(Exercise)
Repeat only the stretch of lines below that runs from the line with "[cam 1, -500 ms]" through the line with "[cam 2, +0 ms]", unaltered.

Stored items
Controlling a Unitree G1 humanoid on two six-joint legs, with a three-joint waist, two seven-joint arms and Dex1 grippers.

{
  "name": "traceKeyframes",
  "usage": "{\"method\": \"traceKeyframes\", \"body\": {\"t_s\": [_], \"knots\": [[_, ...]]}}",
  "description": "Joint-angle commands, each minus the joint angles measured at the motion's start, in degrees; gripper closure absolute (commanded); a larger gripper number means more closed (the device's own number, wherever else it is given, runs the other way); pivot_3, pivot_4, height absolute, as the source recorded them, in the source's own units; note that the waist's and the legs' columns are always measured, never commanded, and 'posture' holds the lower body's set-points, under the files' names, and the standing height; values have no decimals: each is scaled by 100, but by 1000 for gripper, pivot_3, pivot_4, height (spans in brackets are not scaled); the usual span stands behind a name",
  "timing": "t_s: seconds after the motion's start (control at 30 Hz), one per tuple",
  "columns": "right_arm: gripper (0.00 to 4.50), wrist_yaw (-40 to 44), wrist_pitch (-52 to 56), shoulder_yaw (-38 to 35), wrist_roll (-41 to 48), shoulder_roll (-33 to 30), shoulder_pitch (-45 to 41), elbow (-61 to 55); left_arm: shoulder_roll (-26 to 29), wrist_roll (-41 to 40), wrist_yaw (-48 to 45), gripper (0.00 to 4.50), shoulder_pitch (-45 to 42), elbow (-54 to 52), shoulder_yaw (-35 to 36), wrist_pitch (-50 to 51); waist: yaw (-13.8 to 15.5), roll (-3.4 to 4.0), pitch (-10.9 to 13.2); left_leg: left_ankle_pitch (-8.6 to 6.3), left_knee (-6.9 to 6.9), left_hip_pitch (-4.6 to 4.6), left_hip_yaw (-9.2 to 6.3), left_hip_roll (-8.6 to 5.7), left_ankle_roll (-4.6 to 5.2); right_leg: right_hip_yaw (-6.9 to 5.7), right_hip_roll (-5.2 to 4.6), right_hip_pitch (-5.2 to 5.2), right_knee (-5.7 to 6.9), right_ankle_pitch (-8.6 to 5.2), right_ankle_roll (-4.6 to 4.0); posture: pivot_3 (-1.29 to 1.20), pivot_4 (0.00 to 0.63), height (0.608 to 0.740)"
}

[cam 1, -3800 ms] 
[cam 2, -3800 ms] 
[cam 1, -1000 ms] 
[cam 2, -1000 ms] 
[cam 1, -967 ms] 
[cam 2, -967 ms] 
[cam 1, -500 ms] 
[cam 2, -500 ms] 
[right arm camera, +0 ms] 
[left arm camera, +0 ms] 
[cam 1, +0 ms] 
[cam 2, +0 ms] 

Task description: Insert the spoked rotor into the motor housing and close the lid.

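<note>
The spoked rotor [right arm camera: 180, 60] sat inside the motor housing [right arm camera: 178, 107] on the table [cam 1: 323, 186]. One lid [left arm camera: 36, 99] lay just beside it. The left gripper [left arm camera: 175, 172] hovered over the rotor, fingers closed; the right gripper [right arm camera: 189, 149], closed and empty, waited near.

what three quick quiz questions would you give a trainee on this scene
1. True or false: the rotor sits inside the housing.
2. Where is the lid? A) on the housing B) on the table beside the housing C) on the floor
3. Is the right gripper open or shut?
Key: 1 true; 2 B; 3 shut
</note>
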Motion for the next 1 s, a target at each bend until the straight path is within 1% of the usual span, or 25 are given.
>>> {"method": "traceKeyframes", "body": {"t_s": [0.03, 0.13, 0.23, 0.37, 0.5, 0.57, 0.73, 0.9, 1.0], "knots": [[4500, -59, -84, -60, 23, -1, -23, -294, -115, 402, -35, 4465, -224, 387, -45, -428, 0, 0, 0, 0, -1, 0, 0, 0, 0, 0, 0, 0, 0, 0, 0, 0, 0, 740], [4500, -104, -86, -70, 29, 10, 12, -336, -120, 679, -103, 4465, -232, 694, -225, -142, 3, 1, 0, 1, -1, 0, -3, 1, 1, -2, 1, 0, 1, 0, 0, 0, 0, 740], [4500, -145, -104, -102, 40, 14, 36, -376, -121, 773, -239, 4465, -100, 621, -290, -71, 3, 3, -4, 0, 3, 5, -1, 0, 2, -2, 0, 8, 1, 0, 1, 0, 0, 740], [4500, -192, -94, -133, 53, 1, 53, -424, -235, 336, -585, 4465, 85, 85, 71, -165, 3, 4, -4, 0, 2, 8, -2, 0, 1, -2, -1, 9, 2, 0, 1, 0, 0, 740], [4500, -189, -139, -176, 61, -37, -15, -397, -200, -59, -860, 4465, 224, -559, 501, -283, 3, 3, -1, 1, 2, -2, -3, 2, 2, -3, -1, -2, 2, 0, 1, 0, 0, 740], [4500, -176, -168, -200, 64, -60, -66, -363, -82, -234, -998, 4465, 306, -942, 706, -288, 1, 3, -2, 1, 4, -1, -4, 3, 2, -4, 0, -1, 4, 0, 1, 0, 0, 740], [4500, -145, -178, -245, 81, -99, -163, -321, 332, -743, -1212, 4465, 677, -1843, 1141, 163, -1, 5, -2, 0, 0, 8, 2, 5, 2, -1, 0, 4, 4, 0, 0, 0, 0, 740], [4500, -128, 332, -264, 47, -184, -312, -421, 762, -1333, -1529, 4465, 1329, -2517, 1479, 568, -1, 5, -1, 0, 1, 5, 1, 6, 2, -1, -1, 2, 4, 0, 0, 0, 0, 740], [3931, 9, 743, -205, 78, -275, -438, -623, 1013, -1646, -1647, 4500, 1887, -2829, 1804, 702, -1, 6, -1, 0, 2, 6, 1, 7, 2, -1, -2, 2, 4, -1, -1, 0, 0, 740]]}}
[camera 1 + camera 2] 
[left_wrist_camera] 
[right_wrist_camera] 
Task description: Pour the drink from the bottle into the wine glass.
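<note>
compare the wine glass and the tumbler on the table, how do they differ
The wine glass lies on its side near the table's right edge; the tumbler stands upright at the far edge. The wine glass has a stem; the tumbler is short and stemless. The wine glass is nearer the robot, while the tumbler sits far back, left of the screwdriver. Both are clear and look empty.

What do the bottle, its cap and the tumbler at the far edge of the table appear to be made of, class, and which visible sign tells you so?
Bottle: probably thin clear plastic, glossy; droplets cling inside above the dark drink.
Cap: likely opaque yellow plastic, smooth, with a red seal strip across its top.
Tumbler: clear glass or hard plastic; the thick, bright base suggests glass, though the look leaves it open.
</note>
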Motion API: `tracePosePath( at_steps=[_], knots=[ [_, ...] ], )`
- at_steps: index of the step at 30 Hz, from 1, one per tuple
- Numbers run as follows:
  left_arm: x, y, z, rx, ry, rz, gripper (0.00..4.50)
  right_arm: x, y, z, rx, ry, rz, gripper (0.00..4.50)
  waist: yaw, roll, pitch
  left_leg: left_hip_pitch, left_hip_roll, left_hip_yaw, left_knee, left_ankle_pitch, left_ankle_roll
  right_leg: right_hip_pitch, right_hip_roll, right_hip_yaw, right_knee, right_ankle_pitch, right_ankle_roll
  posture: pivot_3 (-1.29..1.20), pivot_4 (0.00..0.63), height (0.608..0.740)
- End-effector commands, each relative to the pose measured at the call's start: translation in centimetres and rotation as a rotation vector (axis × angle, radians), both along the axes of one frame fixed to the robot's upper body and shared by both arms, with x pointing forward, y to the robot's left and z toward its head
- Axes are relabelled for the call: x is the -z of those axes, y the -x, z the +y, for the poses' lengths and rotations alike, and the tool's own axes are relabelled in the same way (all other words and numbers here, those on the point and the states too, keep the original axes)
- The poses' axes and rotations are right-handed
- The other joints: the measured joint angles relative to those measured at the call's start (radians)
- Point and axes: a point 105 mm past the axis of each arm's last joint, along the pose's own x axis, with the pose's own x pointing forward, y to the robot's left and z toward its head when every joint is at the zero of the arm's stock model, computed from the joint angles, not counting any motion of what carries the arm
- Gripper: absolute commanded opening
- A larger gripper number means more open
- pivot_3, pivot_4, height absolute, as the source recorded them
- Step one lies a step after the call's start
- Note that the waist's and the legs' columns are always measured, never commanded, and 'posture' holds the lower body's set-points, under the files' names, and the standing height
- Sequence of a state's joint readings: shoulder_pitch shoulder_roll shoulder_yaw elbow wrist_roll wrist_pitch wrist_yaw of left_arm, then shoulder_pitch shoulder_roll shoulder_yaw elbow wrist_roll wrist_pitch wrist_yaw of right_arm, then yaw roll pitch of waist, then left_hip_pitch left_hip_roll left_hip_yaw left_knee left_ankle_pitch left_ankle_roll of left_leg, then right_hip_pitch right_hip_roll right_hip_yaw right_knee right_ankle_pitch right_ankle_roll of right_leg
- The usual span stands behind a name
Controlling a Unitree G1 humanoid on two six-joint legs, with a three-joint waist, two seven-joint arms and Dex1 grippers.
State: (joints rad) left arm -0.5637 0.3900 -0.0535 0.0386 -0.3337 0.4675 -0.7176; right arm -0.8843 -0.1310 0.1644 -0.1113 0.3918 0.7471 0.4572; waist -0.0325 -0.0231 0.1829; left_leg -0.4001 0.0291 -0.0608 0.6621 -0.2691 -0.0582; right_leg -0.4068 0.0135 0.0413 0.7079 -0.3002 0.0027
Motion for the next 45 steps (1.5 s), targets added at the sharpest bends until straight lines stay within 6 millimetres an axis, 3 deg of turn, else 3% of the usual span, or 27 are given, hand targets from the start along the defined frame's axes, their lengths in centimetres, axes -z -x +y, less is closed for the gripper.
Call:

(Exercise solution)
[cam 1, -500 ms] 
[cam 2, -500 ms] 
[right arm camera, +0 ms] 
[left arm camera, +0 ms] 
[cam 1, +0 ms] 
[cam 2, +0 ms] 

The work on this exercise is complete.